Published February 21, 2018 This content is archived.
A new blood test approved by the Food and Drug Administration is being characterized by the agency and news reports as a way to detect concussion. But a UB expert on concussion says those reports are misleading.
“Calling this blood test a concussion blood test is a misnomer,” says John Leddy, clinical professor in the Department of Orthopaedics in the Jacobs School of Medicine and Biomedical Sciences at UB, medical director of the UB Concussion Management Clinic and a physician with UBMD Orthopaedics and Sports Medicine.
“This blood test does not provide a way to confirm or rule out a concussion,” Leddy says.

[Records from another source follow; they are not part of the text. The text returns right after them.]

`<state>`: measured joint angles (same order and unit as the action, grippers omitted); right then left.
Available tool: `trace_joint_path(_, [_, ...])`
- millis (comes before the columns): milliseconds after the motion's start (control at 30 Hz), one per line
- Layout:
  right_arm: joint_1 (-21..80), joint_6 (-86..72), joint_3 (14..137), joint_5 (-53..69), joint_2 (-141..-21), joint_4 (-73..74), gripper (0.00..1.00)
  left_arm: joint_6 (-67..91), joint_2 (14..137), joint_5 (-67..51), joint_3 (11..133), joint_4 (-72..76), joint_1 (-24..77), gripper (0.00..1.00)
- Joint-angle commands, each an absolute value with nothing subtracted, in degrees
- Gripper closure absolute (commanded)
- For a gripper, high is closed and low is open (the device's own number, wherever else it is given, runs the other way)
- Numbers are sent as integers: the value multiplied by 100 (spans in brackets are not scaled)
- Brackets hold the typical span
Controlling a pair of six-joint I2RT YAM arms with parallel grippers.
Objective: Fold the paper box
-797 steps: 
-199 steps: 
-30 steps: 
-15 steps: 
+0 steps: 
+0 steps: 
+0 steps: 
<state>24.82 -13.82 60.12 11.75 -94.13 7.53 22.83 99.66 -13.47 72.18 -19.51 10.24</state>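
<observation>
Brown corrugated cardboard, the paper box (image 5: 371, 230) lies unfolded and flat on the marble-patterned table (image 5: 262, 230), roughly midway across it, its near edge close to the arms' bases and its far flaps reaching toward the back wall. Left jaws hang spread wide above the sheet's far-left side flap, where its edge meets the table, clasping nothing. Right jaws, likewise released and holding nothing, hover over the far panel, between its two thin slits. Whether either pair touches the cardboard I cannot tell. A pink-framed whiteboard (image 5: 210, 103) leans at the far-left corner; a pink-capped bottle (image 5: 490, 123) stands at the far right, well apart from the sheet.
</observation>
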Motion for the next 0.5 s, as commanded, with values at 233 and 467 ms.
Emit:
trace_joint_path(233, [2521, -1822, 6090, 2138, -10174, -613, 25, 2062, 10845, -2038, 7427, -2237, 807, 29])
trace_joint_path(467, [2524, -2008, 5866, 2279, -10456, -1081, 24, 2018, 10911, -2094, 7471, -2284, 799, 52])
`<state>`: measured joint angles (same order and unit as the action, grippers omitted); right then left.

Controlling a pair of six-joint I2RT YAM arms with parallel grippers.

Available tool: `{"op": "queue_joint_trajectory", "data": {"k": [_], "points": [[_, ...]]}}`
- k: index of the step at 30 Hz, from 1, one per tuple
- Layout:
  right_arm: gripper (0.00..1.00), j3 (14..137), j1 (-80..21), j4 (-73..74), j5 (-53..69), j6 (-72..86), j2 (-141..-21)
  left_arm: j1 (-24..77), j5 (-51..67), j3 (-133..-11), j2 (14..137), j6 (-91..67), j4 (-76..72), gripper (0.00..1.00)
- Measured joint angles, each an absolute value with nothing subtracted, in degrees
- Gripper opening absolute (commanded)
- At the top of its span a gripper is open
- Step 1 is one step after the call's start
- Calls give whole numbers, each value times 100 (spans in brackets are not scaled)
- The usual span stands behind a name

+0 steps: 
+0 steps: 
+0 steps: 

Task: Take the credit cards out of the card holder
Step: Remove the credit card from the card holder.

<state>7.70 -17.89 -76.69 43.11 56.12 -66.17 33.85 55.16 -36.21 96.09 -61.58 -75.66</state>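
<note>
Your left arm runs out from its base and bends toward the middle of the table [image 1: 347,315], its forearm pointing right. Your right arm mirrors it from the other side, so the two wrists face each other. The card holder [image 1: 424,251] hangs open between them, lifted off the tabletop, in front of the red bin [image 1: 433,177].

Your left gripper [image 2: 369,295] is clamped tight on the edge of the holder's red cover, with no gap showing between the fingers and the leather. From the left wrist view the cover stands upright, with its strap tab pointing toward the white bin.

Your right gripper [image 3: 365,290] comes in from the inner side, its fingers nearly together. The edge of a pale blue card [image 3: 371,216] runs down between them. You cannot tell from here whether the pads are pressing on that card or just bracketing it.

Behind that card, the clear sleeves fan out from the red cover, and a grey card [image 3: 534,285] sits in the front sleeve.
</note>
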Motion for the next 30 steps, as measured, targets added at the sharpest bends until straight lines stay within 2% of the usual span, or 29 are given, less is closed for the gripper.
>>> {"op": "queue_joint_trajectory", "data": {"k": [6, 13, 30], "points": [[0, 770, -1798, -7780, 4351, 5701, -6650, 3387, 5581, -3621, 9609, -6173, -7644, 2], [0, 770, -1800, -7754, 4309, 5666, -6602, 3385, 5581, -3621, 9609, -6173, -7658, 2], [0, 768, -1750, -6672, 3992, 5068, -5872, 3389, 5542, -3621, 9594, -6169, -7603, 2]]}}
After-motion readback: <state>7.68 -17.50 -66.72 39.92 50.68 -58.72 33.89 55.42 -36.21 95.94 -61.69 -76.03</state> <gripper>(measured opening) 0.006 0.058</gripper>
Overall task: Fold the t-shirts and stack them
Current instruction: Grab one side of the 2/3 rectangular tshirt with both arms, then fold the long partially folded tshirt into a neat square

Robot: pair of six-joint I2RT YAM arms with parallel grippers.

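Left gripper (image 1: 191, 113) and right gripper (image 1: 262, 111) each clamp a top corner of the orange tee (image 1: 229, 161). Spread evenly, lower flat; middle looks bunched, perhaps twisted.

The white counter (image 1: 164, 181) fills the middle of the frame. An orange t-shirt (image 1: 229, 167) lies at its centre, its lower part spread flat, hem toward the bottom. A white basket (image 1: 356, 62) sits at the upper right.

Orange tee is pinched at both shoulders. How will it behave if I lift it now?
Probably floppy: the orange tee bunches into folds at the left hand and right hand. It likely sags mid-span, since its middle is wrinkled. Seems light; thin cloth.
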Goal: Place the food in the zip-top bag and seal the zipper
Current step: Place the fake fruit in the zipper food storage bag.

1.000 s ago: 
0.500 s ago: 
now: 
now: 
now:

If patients think the blood test can diagnose concussion, a negative result on the test may lead them to think they didn’t have a concussion.
“What the patient might hear is that they don’t have a concussion when in fact they do,” he says.
The purpose of the blood test is to determine who should and who should not get a CT scan after a head injury.
According to the FDA press announcement, the blood test measures protein levels in the blood that “can help predict which patients may have intracranial lesions visible by CT scan.”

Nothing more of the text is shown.